The ecosystem is not there yet. All the dev tools: runtime profiling,

Interestingly, because lambda functions are so ephemeral and self contained, the impact of a single bad thread on the environment as a whole is entirely removed, meaning requiring complex runtime profiling isn't strictly necessary. However there are tools that let you profile the execution of Lambda functions as they run in the cloud

debug mode,

Debug mode imo is overrated when you can have logs streaming directly from a Lambda function in the same environment that your production Lambda functions execute in and invoke them from your local machine with a single command

discoverable dependance

This is no less possible with serverless deploying directly into the cloud.

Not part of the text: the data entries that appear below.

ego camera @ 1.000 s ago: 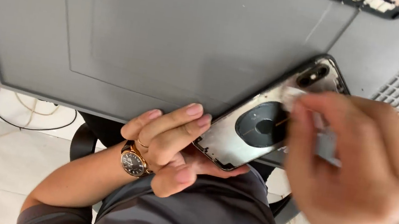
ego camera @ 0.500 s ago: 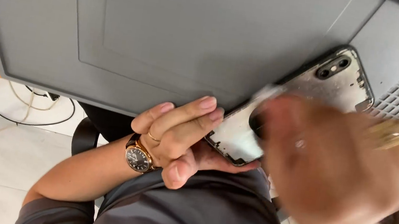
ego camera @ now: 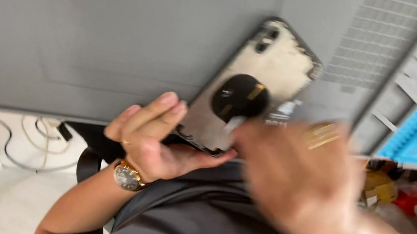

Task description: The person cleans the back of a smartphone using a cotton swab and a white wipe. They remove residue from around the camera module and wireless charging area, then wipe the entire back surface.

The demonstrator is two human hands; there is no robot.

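The left hand (ego camera: 153, 139), a watch (ego camera: 127, 175) on its wrist, grips the lower end of an opened phone shell (ego camera: 245, 87), fingers closed along its edge, holding it tilted over the lap at the rim of the grey mat (ego camera: 95, 36). The right hand (ego camera: 292, 180) is blurred; whether its fingers pinch anything cannot be told, though a pale sliver shows at the black round coil (ego camera: 240, 97). Risk, as judged: only one end of the shell is held, so a hard push at the coil could twist it loose.
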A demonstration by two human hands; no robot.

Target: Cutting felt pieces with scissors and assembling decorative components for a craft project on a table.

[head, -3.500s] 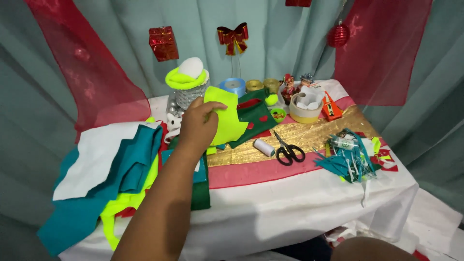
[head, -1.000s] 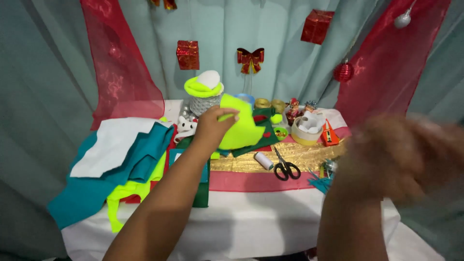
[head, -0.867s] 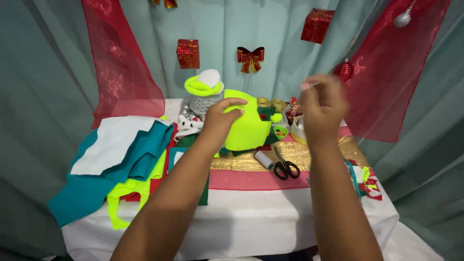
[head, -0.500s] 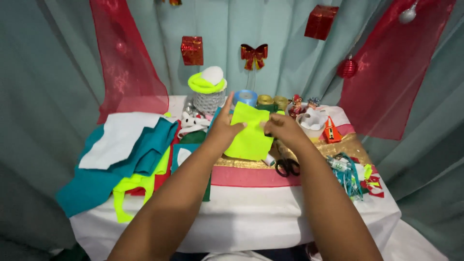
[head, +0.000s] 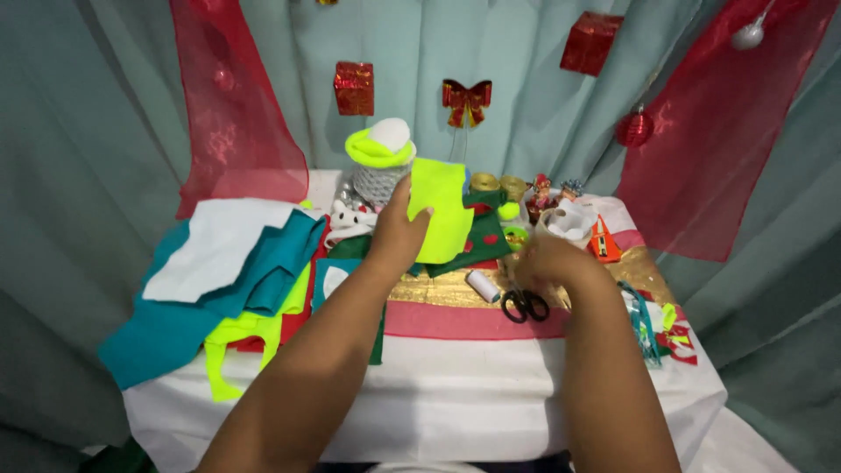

My IDE still shows me my dependancies etc locally.

& "browsability".

I am not sure what this means, but I assume you mean the ability for a developer to understand the application the first time. I would say that because serverless architectures tend to reduce the amount of code written that understanding by other developers becomes easier, whether or not it runs locally or remotely. And you can "browse" a remote deployment just as easily as a locally emulated, the remote just doesnt have the possibility of failures due to unforseen differences between local and remote.

At large scale, because lambda encourage large base code to be spread, it would be a real cost to deploy fully operating dev env (with profiling, verbose logging, etc) for every branch of every dev.

serverless deploy --stage gareth. I have just deployed my own personal version of the stack to my cloud provider to play and experiment with. It likely costs nothing at deployment time to do so and probably nothing the entire time I am testing due to AWS free tier.

Do that 1000 times as I have done, you should see the number of experimental projects I have deployed to AWS over the years and my last bill was $5 because I happen to have an EC2 instance running for a little while I was playing with.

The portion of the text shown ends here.